> **EXERCISE DIRECTIONS**:
For this task, output exactly the lines of the material below starting at the line with "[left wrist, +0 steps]" and ending at the line with "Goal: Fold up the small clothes"; pictures are to be excluded.
■ ■ ■ ■
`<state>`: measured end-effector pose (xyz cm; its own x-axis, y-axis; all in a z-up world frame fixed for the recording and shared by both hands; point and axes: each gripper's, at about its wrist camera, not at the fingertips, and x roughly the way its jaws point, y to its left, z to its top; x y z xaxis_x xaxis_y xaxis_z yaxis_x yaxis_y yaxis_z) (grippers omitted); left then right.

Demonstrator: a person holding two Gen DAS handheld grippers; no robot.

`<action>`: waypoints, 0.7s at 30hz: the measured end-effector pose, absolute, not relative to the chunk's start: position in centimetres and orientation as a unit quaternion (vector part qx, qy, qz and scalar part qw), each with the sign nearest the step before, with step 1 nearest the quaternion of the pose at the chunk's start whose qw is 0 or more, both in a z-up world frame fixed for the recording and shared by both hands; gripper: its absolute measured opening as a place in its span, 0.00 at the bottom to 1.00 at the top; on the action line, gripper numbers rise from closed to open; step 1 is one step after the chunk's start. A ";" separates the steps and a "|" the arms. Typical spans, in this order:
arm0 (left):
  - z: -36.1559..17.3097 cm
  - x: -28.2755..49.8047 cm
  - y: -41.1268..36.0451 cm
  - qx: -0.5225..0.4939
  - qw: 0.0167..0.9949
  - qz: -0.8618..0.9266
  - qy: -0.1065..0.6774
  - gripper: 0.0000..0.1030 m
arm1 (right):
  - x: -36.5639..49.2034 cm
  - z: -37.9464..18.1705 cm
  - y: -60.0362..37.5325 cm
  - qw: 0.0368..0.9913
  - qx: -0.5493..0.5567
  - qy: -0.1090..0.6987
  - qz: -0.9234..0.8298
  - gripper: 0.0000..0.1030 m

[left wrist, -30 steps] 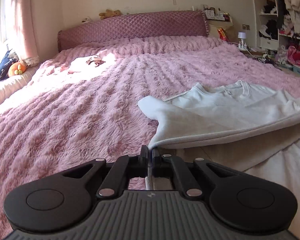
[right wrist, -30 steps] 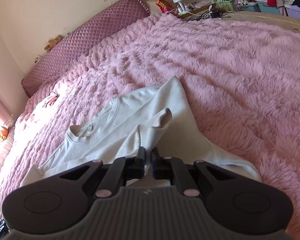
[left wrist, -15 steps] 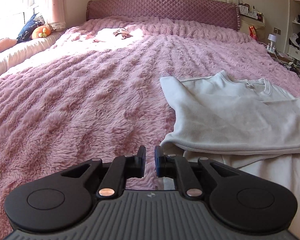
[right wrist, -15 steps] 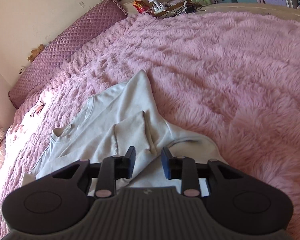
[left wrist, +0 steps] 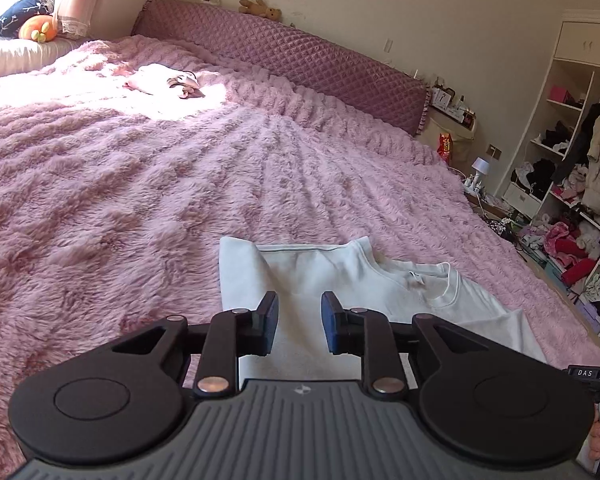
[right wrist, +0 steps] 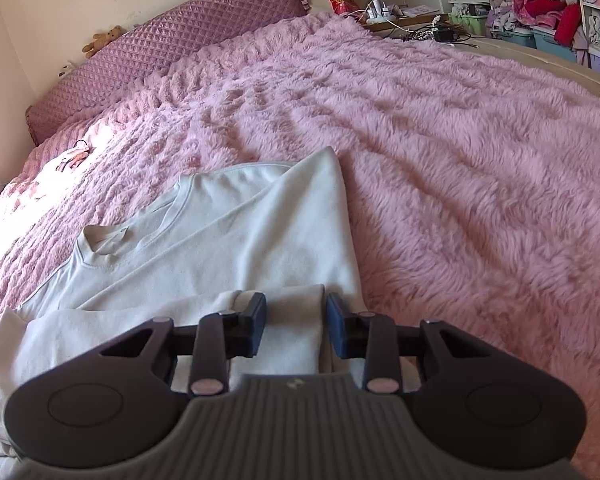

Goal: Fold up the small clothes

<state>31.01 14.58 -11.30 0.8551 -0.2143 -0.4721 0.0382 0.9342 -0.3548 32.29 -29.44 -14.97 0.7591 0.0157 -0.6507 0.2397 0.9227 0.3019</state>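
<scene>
Your left tongs point(left wrist: 298, 325) are spread wide with nothing between the pads, hovering over the near part of the white shirt point(left wrist: 340, 280). Your right tongs point(right wrist: 296, 325) are also wide and holding nothing, over a folded sleeve layer of the same shirt point(right wrist: 228, 232).

The shirt lies on the fluffy pink blanket point(left wrist: 140, 184) covering the bed, its collar point(left wrist: 432, 284) at about 2 o'clock from your left tongs.

Past the blanket at 12 o'clock in the left view runs the quilted mauve headboard point(left wrist: 300, 60), with a teddy bear point(left wrist: 260, 7) sitting on top. A small pale garment point(left wrist: 164, 80) lies in a sun patch at 11 o'clock. At 3 o'clock stands an open wardrobe shelf point(left wrist: 572, 160) crowded with clothes, and a small white lamp point(left wrist: 480, 168) sits beside the bed.
</scene>
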 end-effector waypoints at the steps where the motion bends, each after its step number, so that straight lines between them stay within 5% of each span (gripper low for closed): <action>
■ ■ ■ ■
> **RESPONSE TO THE EXERCISE**:
[left wrist, +0 steps] 
[right wrist, +0 steps] 

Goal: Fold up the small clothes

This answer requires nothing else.